Assigned task: If a line in the records below contains "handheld", copy that line.

Dataset records START

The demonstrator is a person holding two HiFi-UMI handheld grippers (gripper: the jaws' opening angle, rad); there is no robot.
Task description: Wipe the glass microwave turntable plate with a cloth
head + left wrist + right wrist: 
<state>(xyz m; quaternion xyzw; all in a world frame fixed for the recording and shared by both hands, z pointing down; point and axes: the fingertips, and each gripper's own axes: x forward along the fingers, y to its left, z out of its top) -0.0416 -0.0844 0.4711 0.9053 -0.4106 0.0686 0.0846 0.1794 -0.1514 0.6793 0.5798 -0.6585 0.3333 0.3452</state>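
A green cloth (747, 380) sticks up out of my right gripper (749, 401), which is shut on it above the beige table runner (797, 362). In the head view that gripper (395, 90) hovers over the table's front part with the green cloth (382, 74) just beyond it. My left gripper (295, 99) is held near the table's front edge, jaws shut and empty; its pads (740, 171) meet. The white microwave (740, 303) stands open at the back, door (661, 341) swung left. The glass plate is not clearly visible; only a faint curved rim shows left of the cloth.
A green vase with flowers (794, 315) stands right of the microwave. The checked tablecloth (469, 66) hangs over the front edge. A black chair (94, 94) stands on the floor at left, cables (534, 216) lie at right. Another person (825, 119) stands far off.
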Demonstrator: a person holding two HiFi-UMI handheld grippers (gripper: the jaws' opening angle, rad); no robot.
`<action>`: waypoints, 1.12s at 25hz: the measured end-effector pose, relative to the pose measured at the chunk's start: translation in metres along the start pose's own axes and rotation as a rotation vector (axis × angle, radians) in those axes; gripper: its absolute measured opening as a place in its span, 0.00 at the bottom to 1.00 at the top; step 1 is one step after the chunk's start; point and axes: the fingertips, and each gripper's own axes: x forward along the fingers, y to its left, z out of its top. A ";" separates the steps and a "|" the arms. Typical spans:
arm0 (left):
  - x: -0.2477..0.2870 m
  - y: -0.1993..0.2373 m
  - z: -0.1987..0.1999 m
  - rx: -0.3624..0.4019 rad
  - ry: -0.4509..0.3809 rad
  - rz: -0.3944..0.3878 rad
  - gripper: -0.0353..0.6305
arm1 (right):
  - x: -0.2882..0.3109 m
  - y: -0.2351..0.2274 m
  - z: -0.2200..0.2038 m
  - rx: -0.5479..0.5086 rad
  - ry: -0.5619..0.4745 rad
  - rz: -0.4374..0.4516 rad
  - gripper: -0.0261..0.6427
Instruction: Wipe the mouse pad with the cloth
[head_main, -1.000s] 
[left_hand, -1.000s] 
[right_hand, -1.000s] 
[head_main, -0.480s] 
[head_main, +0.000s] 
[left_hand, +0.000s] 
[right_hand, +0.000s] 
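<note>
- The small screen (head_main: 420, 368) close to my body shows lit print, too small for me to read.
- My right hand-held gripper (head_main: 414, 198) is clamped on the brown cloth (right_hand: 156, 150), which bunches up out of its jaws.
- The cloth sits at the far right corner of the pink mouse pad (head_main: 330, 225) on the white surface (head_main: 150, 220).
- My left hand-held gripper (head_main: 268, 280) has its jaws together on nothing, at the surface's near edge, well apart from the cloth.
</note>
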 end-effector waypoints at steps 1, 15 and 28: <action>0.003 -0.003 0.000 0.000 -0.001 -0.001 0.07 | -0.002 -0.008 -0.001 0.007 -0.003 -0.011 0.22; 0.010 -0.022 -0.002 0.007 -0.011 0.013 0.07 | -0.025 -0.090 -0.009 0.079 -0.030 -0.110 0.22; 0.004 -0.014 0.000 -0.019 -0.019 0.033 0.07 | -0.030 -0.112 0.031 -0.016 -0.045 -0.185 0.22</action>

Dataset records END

Reply to the task:
The demonstrator is a person holding two HiFi-UMI handheld grippers (gripper: the jaws' opening angle, rad); there is no robot.
Demonstrator: a person holding two HiFi-UMI handheld grippers (gripper: the jaws' opening angle, rad); no robot.

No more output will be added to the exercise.